Nadawanie sytuacjom kolorów powinno być nawykiem. W tym przypadku to właśnie powtarzalność jest kluczem do efektywności.

Obserwuj – Orientuj się – Decyduj – Działaj czyli cykl Boyda (OODA, Observe, Orient, Decise, Act)

Świadomość sytuacyjna wiąże się z powyższym cyklem, który skraca proces decyzyjny. Zdolność obserwacji i orientowania się w czasie i przestrzeni jest kluczowa dla naszego bezpieczeństwa. Nasz mózg w sytuacji stresowej poddaje się jednej z trzech reakcji – walki, ucieczki bądź stuporu. Stupor dysocjacyjny to skutek szoku psychicznego. Jest to drastyczne ograniczenie ruchów, przy jasnej świadomości. Może występować nawet całkowity brak wypowiedzi, pozorna obojętność. To sytuacja, kiedy nie jesteśmy w stanie na bieżąco przekładać na działanie docierających do nas informacji i bodźców. Można to porównać do przegrzania się układu. Nie raz mówimy: ktoś „stanął jak wryty” lub „zamurowało go”.

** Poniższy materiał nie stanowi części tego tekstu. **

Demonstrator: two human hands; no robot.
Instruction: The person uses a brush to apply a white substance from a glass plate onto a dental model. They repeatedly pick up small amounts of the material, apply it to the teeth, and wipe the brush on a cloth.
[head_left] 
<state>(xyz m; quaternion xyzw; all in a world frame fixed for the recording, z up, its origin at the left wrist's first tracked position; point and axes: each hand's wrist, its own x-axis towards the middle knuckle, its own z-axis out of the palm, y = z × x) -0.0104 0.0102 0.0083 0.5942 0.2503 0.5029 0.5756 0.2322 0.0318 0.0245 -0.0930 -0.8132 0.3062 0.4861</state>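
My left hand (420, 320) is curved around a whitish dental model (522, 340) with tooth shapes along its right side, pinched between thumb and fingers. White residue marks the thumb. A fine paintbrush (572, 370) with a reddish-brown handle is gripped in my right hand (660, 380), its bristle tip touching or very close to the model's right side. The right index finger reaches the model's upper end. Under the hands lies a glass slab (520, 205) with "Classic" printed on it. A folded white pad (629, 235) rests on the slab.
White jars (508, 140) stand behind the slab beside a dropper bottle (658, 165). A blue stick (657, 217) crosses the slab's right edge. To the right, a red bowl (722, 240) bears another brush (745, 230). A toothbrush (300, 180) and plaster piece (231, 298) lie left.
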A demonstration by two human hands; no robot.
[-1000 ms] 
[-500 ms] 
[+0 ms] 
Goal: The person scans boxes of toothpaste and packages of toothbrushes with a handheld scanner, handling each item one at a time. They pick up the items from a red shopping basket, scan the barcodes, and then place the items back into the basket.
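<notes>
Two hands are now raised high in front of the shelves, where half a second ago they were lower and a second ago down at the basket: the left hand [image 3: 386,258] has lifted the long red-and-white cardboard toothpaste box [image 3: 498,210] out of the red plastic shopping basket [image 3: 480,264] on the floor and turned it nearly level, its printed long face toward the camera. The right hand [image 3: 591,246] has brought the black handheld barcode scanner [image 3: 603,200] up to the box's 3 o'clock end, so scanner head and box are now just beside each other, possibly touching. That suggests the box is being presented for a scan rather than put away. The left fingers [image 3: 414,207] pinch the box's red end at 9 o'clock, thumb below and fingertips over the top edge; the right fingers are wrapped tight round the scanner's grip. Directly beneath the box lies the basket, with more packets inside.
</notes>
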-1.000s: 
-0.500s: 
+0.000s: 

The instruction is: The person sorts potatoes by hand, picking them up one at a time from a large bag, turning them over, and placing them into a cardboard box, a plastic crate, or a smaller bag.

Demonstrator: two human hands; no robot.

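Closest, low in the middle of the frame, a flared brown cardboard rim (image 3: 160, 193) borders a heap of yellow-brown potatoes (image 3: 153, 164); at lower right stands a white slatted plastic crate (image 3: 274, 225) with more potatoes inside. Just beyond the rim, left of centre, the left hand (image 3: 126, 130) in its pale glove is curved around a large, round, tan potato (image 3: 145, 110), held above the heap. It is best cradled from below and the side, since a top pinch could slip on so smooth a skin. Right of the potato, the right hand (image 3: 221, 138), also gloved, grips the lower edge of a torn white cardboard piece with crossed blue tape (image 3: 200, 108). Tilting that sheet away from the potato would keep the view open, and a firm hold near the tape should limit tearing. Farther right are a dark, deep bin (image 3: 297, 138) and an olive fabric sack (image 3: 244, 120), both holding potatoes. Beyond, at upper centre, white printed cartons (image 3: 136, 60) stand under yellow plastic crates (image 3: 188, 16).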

Aby nasz układ poznawczy funkcjonował w sposób niezakłócony, zarówno na drodze podświadomej, jak i świadomej, należy uwzględniać na bieżąco przychodzące informacje .

Świadomość sytuacyjną można podzielić na trzy elementy: postrzeganie, porównanie oraz przewidywanie.

Postrzeganie to zdolność do bieżącej oceny sytuacji. Porównanie to zdolność do odniesienia obecnej rzeczywistości do naszych doświadczeń. Dzięki temu będziemy w stanie odpowiednio dobrać środki. Przewidywanie to element, w którym umiejscawiamy się co do przyszłych kroków. To model unikania, ale i odpowiedniego zwalczania. 

Większość z nas jest z natury ufna i nie podejrzewa, że w drodze po gazetę przytrafi nam się zdarzenie, w którym możemy walczyć o życie, zdrowie, mienie czy wolność. Jeśli czujemy się niekomfortowo z jakiegoś powodu, to pierwsza oznaka, że coś jest nie tak i powinniśmy zachować się odpowiednio do tego podświadomego ostrzeżenia.

Większość ludzi zajmuje się swoimi rzeczami. Jeśli ktoś zachowuje się inaczej to znaczy, że coś się dzieje. Jeśli na przykład wszyscy uciekają z miejsca zdarzenia w panice a ktoś zachowuje się zupełnie normalnie i idzie nie przejmując się niczym, to znaczy, że nasza uwaga powinna skupić się na nim. Tak samo jest z zachowaniami dominującymi – jeśli przypadkowo napotkana osoba stara się wymusić dominację – poprzez polecenia, nakłanianie lub inny sposób, jest to zdecydowana oznaka, że należy wzmóc czujność. Jeśli ktoś interesuje się nami w środowisku, w którym każdy jest zainteresowany swoimi czynnościami, to znaczy, że ewidentnie czegoś od nas chce lub nas obserwuje.